*Work task*.
Reply with only a number, the count of lines in the listing that include the word "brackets".

*Given material*.
#####

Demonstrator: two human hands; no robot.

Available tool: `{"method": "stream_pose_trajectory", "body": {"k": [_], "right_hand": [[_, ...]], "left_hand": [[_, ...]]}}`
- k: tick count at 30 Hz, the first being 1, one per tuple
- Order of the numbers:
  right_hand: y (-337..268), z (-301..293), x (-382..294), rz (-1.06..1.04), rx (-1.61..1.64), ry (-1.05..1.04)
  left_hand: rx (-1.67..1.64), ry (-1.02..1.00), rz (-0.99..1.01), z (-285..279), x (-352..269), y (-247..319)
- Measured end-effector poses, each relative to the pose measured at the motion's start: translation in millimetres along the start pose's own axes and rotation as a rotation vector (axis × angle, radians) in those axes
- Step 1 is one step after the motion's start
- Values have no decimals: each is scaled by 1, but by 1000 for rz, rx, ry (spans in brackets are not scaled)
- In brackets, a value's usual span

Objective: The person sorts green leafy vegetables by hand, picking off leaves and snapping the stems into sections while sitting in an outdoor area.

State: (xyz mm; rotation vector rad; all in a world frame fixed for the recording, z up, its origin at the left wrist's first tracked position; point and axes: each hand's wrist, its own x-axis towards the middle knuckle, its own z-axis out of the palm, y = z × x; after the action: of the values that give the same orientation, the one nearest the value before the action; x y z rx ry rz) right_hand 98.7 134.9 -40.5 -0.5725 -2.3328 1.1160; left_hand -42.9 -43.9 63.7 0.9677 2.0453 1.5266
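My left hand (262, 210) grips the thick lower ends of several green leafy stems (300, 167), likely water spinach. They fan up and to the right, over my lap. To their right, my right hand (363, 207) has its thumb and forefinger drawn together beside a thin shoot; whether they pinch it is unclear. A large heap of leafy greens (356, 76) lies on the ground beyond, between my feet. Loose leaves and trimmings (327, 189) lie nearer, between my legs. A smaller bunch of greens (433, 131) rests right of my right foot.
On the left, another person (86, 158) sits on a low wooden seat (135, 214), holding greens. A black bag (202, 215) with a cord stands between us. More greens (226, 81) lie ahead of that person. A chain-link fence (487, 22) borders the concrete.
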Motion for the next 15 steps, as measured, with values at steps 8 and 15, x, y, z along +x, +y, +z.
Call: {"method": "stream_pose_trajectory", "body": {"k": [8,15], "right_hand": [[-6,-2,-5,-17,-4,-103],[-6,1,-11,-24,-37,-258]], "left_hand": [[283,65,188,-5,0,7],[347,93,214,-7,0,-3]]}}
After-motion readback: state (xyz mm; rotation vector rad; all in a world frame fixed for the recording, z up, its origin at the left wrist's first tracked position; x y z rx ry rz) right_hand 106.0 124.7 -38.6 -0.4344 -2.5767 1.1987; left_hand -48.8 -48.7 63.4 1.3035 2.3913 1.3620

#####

*Response*.
2